E’ stato un Massimo D’Alema “contro corrente” quello che ieri pomeriggio, nell’affollato Auditorium del Palacultura di Messina, ha scommesso su una sinistra rinnovata, riformatrice e prossima forza di governo.
Un appuntamento elettorale, in occasione della presentazione del libro “Contro Corrente. Intervista alla sinistra al tempo dell’antipolitica”, scritto a quattro mani con Peppino Caldarola, nel corso del quale il presidente del Copasir si concede ad una platea attenta e numerosa, incalzato dalle domande di Lino Morgante, direttore editoriale della Gazzetta del Sud.
Un dialogo franco nel corso del quale l’ex primo ministro ha ricordato i passaggi salienti che hanno condotto alla nascita del Partito Democratico, oggi candidato a governare e reggere le sorti del paese, senza perdere di vista la stretta attualità: “Desidero innanzitutto fare chiarezza – ha esordito D’Alema – non sono mai stato filosovietico. Il comunismo italiano non ha mai condiviso la dittatura imposta dal regime; una presa di distanza che ha visto da sempre il partito e lo stesso Berlinguer lontani dal sistema sovietico”.
Una sinistra democratica per vocazione dunque, liberale nei fatti ed unica realtà in grado di fermare la deriva populista: “La destra in questi anni ha tentato di demonizzare la politica – ha ricordato l’esponente del Pd – sostituendola con un sistema economico imperante. Un’aberrazione che ha prodotto degrado dell’economia e corruzione della vita pubblica.
La crisi del sistema dei partiti in Italia è coincisa con la crisi del sistema paese – ha evidenziato D’Alema – una condizione dalla quale è necessario uscire presto, perché l’economia di un paese è forte solo nella misura in cui anche il suo sistema partitico è sano”.
Una cura semplice per un male antico: “L’Italia ha bisogno di un grande partito in grado di esprimere una maggioranza stabile, solida, capace di governare: questo partito – ha chiosato D’Alema – siamo noi”.
E da politico esperto, D’Alema detta poi l’agenda del futuro governo e le priorità dalle quali ripartire: pubblico impiego ed aumento dei salari sul modello proposto in queste settimane dal presidente degli Stati Uniti.
Particolarmente circostanziata è poi la posizione dell’ex premier sulla riforma del lavoro: “Criminalità, corruzione, cattivo funzionamento della Pubblica Amministrazione, farraginosità del sistema giustizia: sono queste le ragioni che spingono le aziende internazionali a non investire in Italia, non certamente l’articolo 18.

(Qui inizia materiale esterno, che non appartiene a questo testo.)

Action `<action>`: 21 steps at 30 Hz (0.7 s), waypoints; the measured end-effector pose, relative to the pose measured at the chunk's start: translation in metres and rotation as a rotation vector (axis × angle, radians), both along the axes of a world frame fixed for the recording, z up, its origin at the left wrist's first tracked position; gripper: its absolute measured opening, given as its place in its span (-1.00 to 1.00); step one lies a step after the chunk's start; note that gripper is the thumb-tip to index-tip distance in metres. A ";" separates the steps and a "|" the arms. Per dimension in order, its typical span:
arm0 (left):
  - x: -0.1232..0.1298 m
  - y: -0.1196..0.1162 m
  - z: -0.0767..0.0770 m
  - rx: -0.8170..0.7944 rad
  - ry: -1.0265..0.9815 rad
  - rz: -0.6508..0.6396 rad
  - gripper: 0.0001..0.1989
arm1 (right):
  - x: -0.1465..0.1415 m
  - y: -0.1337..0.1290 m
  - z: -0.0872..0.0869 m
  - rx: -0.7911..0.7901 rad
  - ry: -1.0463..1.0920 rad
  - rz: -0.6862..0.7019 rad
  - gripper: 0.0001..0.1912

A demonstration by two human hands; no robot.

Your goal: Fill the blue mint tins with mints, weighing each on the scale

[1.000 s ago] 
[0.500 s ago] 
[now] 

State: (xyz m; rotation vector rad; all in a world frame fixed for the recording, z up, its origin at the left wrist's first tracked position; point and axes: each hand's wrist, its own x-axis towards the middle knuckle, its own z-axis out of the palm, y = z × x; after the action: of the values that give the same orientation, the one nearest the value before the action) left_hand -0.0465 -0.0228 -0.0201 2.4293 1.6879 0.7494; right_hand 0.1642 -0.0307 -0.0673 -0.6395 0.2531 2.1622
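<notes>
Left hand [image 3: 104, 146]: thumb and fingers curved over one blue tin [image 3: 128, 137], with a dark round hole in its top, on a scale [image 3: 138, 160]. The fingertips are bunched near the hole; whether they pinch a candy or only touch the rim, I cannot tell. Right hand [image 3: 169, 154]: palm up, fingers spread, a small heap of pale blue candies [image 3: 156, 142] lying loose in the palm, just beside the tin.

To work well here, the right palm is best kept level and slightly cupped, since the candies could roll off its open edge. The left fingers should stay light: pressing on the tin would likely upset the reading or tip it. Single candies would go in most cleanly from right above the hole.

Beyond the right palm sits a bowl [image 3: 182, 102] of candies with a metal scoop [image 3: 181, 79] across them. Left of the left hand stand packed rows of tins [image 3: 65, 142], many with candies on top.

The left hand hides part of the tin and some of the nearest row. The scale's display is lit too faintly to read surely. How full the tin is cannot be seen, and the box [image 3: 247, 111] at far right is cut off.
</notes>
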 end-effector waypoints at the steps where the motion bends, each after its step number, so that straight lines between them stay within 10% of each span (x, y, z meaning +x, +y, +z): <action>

Occorre scuotere l’economia, promuovere il lavoro, riorganizzare la P.A: è questa la sfida per il nuovo governo, perché non potrà esserci alcuna ripresa economica – ha ricordato l’esponente del Pd – senza un ruolo attivo del potere pubblico e per fare questo è necessario liberalizzare, creare innovazione, investire e dotare il paese delle necessarie infrastrutture.
Oggi invece assistiamo ad una preoccupante crescita delle diseguaglianze, un dato che va arginato perché rappresenta un’ulteriore ostacolo alla crescita economica”.
D’Alema rivendica poi con orgoglio le riforme liberali attuate dalla sinistra ed ammonisce: “Bisogna riprendere con passo spedito il cammino delle liberalizzazioni, percorso che in Italia – ha aggiunto – incontra ancora resistenze corporative e veti incrociati, introducendo ad esempio nuove modalità di accesso per le professioni”.
E sullo scandalo Monte Paschi di Siena Massimo D’Alema non si sottrae ed a stretto giro risponde così: “Mi preme ricordare come il caso Mps non nasca da un’inchiesta della magistratura, al contrario invece, in questa circostanza la politica è intervenuta prima chiedendo, attraverso gli enti locali senesi, un cambiamento di govenance per i vertici Mps.
Una vicenda che, come era ampiamente prevedibile, è stata strumentalizzata per una semplice ragione: esiste un solo partito candidato a governare il paese, questo partito è il Pd, gli altri – ha chiosato D’Alema – sono candidati a non far fare”.
Da D’Alema, in vista dell’imminente consultazione elettorale, arriva poi l’appello a non disperdere il voto: “Ciascuno di noi è chiamato a fare la propria parte. Un voto per dispetto o protesta produce un unico risultato: quello di dare voce ad un antipolitica che porterà il paese al collasso.
Il Pd chiede invece consenso per governare. L’Italia, come nel 1948, si trova davanti ad un bivio. Se in quegli anni la Dc non avesse vinto il paese sarebbe andato in rovina.
Oggi come allora – ha concluso D’Alema – se non ci sarà un’ampia vittoria del Pd, l’Italia rischia di essere travolta”.